* What the exercise asks: Return the listing word for word, as given.

* Supplied information:

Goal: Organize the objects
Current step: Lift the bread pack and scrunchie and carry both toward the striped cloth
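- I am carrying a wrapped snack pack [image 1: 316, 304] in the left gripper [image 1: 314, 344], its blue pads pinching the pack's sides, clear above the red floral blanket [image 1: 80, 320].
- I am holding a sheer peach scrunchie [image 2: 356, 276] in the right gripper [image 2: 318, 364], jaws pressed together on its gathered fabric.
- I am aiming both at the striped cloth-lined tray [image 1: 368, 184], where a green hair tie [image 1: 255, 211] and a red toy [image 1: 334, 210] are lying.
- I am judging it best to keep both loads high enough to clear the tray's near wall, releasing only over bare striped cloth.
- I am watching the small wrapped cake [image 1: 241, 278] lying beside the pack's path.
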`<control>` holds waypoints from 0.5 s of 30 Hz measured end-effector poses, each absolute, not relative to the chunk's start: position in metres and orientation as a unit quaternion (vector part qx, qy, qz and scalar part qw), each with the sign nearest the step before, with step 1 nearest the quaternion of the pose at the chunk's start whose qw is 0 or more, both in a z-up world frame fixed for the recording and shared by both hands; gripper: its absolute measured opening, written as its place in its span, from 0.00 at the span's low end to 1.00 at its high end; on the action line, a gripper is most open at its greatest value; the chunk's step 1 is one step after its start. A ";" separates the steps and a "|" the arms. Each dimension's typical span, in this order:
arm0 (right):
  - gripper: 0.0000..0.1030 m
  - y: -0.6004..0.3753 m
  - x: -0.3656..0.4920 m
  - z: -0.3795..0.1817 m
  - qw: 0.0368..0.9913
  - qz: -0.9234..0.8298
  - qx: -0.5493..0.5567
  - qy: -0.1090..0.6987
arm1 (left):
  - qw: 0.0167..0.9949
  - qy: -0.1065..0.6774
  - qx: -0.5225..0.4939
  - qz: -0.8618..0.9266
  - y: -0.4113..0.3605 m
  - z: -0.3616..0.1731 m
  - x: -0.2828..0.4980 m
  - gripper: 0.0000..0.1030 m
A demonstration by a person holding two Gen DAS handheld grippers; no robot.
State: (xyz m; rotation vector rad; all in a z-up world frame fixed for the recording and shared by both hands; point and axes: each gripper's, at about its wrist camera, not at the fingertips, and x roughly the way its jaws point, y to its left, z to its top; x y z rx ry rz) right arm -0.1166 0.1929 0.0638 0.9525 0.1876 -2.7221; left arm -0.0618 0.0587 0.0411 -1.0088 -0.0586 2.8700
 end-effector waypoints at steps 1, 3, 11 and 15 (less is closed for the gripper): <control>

* Solution for this task:
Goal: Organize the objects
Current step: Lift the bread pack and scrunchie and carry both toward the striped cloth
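- I am carrying a wrapped snack pack [image 1: 316, 304] in the left gripper [image 1: 314, 344], its blue pads pinching the pack's sides, clear above the red floral blanket [image 1: 80, 320].
- I am holding a sheer peach scrunchie [image 2: 356, 276] in the right gripper [image 2: 318, 364], jaws pressed together on its gathered fabric.
- I am aiming both at the striped cloth-lined tray [image 1: 368, 184], where a green hair tie [image 1: 255, 211] and a red toy [image 1: 334, 210] are lying.
- I am judging it best to keep both loads high enough to clear the tray's near wall, releasing only over bare striped cloth.
- I am watching the small wrapped cake [image 1: 241, 278] lying beside the pack's path.
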`<control>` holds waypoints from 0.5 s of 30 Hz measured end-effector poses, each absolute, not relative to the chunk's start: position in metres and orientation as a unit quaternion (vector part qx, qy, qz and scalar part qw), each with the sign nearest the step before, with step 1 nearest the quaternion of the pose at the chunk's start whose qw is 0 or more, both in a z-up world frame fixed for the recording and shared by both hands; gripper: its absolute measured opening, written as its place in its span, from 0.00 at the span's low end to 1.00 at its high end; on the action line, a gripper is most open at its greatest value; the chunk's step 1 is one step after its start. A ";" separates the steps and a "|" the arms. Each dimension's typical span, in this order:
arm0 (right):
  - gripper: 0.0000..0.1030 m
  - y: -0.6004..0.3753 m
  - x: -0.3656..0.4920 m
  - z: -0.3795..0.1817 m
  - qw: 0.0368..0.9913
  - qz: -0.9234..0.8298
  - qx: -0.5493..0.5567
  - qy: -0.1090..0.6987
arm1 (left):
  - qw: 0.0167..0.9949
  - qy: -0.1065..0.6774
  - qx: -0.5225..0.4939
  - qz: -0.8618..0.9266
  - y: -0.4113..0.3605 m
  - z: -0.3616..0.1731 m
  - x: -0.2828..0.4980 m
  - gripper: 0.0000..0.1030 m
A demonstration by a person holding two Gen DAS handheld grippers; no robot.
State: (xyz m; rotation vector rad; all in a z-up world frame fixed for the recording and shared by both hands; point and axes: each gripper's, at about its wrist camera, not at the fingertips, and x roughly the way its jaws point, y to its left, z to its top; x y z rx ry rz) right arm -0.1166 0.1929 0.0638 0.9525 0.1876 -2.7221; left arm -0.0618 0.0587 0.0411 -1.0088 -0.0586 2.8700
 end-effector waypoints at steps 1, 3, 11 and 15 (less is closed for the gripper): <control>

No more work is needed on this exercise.